__EXERCISE GOAL__
Reproduce the whole listing exactly, omitting any picture it holds.

__DATA EXTRACT__
= = = = =

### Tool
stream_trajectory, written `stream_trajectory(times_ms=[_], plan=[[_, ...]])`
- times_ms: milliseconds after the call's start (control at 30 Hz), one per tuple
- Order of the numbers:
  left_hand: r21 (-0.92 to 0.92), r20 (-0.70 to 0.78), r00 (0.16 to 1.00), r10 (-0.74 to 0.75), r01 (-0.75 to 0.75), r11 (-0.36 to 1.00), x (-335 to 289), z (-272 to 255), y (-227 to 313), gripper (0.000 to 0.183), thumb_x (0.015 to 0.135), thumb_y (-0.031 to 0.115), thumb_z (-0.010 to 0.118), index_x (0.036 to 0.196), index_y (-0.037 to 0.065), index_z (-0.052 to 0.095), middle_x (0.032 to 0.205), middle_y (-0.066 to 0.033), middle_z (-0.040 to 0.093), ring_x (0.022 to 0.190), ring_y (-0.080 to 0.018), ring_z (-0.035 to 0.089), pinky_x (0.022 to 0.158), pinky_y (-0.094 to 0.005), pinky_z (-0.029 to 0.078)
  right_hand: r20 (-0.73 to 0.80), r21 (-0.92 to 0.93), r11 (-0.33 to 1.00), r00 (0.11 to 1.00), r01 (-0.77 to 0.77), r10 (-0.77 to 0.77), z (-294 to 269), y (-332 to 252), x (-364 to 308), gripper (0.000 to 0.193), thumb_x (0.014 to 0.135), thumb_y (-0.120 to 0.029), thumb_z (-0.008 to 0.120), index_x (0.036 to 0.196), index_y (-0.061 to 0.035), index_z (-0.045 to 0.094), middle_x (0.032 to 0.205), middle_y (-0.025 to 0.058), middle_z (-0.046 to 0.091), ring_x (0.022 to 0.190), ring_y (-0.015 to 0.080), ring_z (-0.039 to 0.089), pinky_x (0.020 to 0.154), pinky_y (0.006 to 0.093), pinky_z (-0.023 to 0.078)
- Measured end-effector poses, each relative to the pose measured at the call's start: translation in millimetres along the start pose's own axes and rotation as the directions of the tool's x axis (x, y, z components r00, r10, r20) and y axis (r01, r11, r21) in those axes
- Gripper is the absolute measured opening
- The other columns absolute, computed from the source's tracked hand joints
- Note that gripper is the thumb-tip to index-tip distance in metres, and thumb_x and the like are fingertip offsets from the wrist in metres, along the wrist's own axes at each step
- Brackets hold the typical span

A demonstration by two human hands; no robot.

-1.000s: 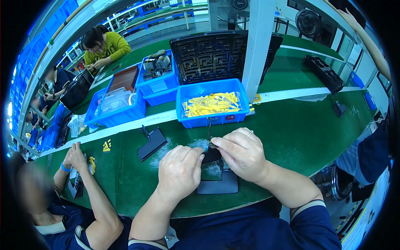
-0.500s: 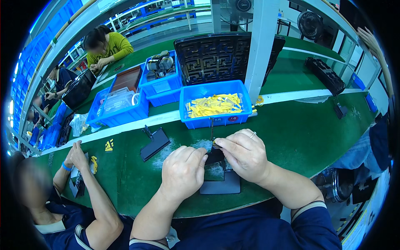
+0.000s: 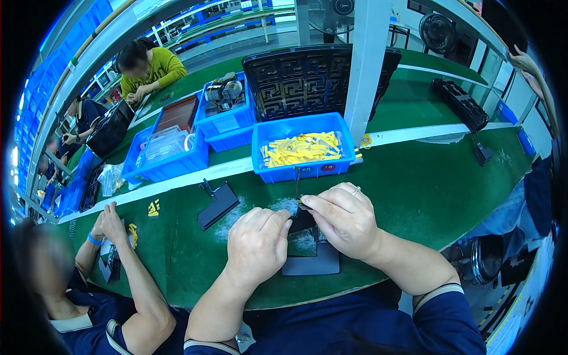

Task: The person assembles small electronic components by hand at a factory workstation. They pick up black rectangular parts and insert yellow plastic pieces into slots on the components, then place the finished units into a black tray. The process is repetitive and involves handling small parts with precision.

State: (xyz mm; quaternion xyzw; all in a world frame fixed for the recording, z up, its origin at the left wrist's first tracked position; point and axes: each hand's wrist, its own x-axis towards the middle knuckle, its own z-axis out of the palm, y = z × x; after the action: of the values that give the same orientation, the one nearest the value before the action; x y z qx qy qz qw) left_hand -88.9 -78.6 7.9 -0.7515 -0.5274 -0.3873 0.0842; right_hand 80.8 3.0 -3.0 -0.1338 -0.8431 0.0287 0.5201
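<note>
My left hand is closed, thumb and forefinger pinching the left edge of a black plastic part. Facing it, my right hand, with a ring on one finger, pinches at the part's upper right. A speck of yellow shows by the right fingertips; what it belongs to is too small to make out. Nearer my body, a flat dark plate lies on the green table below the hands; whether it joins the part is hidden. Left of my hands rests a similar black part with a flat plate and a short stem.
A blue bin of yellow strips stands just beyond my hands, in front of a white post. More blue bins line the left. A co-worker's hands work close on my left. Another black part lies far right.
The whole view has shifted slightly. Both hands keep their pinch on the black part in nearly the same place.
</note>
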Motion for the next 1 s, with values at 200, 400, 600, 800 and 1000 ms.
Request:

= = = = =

__RESPONSE TO THIS TASK__
### Tool
stream_trajectory, written `stream_trajectory(times_ms=[_], plan=[[_, ...]])`
- times_ms: milliseconds after the call's start (control at 30 Hz), one per tuple
- Order of the numbers:
  left_hand: r21 (-0.92 to 0.92), r20 (-0.70 to 0.78), r00 (0.16 to 1.00), r10 (-0.74 to 0.75), r01 (-0.75 to 0.75), r11 (-0.36 to 1.00), x (-335 to 289), z (-272 to 255), y (-227 to 313), gripper (0.000 to 0.183), thumb_x (0.015 to 0.135), thumb_y (-0.031 to 0.115), thumb_z (-0.010 to 0.118), index_x (0.036 to 0.196), index_y (-0.037 to 0.065), index_z (-0.052 to 0.095), middle_x (0.032 to 0.205), middle_y (-0.066 to 0.033), middle_z (-0.040 to 0.093), ring_x (0.022 to 0.190), ring_y (-0.080 to 0.018), ring_z (-0.035 to 0.089), pinky_x (0.022 to 0.158), pinky_y (-0.094 to 0.005), pinky_z (-0.029 to 0.078)
  right_hand: r20 (-0.73 to 0.80), r21 (-0.92 to 0.93), r11 (-0.33 to 1.00), r00 (0.11 to 1.00), r01 (-0.77 to 0.77), r10 (-0.77 to 0.77), z (-294 to 269), y (-332 to 252), x (-364 to 308), gripper (0.000 to 0.193), thumb_x (0.014 to 0.135), thumb_y (-0.120 to 0.029), thumb_z (-0.008 to 0.120), index_x (0.036 to 0.196), index_y (-0.061 to 0.035), index_z (-0.045 to 0.094), middle_x (0.032 to 0.205), middle_y (-0.025 to 0.058), middle_z (-0.046 to 0.091), ring_x (0.022 to 0.190), ring_y (-0.015 to 0.080), ring_z (-0.039 to 0.089), pinky_x (0.020 to 0.154), pinky_y (0.006 to 0.093), pinky_z (-0.023 to 0.078)
- Measured end-effector poses, each relative to the pose measured at the call's start: translation in millimetres along the start pose's own axes and rotation as the directions of the tool's x axis (x, y, z components r00, r10, r20) and y axis (r01, r11, r21) in those axes
- Gripper is the absolute measured opening
- The other columns absolute, computed from the source's tracked hand joints
- Note that gripper is the thumb-tip to index-tip distance in metres, and thumb_x and the like are fingertip offsets from the wrist in metres, along the wrist's own axes at each step
- Brackets hold the typical span

A demonstration by two human hands; no robot.

-1.000s: 
-0.500s: 
+0.000s: 

Task: The person assembles small electronic components by hand at a factory workstation. They pick up black rectangular parts and insert yellow plastic pieces into slots on the components, then place the finished units into a black tray. The process is repetitive and involves handling small parts with precision.

State: (xyz mm; quaternion xyzw; all in a world frame fixed for the recording, z up, its origin at the left wrist's first tracked position; point and axes: each hand's wrist, its own x-axis towards the middle knuckle, its own z-axis out of the palm, y = z × x; after the action: of the values that give the same orientation, the one nearest the value before the action; x y z qx qy qz qw) left_hand -88.9 -78.6 7.9 -0.7515 -0.5274 -0.3873 0.0842; right_hand 80.8 3.0 -3.0 -0.1338 -0.8431 0.0287 0.5201
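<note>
My left hand is closed, thumb and forefinger pinching the left edge of a black plastic part. Facing it, my right hand, with a ring on one finger, pinches at the part's upper right. A speck of yellow shows by the right fingertips; what it belongs to is too small to make out. Nearer my body, a flat dark plate lies on the green table below the hands; whether it joins the part is hidden. Left of my hands rests a similar black part with a flat plate and a short stem.
A blue bin of yellow strips stands just beyond my hands, in front of a white post. More blue bins line the left. A co-worker's hands work close on my left. Another black part lies far right.
The whole view has shifted slightly. Both hands keep their pinch on the black part in nearly the same place.
</note>
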Motion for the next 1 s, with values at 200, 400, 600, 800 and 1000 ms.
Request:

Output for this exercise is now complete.